His GU buddies will be pleased to note that Edelstein ad-libbed a secret message to them in the film.

It comes in a scene where Edelstein is barking into a radio.

“Stark 9, Stark 9,” he keeps repeating.

Stark 9?

The phrase is not military lingo. It comes from a practical joke Big Ed and his pals pulled on a poor pizza delivery guy while they were living in a rental house near the Gonzaga campus.

One night Big Ed ordered a large pizza. He said he was homeless and living in the alley outside his real address. He said he wanted half of the pie made with raw meat for his vicious guard dog, Sarge.

Big Ed didn’t have a dog, of course. But the pizza dude didn’t know that.

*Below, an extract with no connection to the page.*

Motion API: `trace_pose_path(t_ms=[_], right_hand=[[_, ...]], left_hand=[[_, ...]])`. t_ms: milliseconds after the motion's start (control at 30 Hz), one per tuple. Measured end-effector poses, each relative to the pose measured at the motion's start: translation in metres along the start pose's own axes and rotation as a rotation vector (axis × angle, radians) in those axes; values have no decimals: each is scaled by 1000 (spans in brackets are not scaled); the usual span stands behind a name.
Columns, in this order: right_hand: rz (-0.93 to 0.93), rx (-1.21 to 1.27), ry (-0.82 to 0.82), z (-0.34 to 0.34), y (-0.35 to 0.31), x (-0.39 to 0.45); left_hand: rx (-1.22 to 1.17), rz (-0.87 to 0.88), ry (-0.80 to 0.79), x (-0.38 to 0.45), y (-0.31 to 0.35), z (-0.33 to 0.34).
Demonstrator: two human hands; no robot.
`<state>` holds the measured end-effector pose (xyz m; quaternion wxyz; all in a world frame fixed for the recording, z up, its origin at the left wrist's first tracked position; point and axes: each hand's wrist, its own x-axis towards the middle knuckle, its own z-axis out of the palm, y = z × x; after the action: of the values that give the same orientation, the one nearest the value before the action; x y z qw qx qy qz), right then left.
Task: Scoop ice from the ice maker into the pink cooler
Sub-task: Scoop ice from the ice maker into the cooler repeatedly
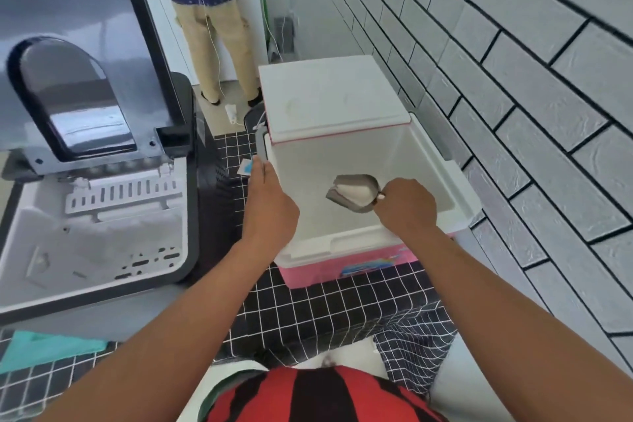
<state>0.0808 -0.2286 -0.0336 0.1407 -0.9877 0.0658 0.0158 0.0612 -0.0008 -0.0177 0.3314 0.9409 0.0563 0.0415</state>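
Observation:
The pink cooler (pixel 342 267) stands on the checked cloth with its white lid (pixel 329 96) swung up at the back. My right hand (pixel 406 207) holds a metal scoop (pixel 356 193) over the cooler's white inside, tipped down to the left. My left hand (pixel 270 202) rests on the cooler's left rim, near its grey handle (pixel 262 144). To the left, the grey ice maker (pixel 102 216) has its dark lid (pixel 75 62) raised and its white bin showing.
A grey brick-pattern wall (pixel 513 113) runs close along the cooler's right side. Another person (pixel 209 10) stands at the back beside white cabinets. A teal piece (pixel 44 349) lies on the black checked cloth (pixel 325 312) at lower left.

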Motion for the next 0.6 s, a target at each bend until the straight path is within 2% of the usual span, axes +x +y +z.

Here’s where Edelstein’s warped comic mind kicked in. He told the delivery man the dog was trained to not attack whenever it heard the words “Stark 9.”

Sure enough, the panicked driver drove to the alley. Edelstein said he and his friends nearly died laughing as the victim got out of the car and nervously started hollering you know what over and over again.

Edelstein said Craven knew there was something fishy about what Cpl. Spitter was saying, but he left the lines in anyway.

Another of Edelstein’s practical jokes is now backfiring on him. Back when he was unknown, Edelstein gave bogus biographical information to the Web site IMDb, which tracks the careers of actors.

If you look up Edelstein’s info you’ll see he pitched two years for a minor league baseball team, was an original member of the “seminal hip hop group Naughty by Nature” and “grew up the Shoshone Reservation just outside of Spokane.”

Hilarious hooey.

Trouble is, now that he’s getting more recognition, Edelstein is being asked by reporters to explain these odd tidbits. And the Web site, despite the actor’s repeated requests, is refusing to have the material removed.

“It’s starting to bite me in the ass,” he said.

Of course, once Edelstein wins an Academy Award he can behave as bizarrely as he wants.

“I haven’t heard ‘The Hills Have Eyes 2’ getting any Oscar buzz,” added Big Ed with a hearty laugh. “But it’s still early.”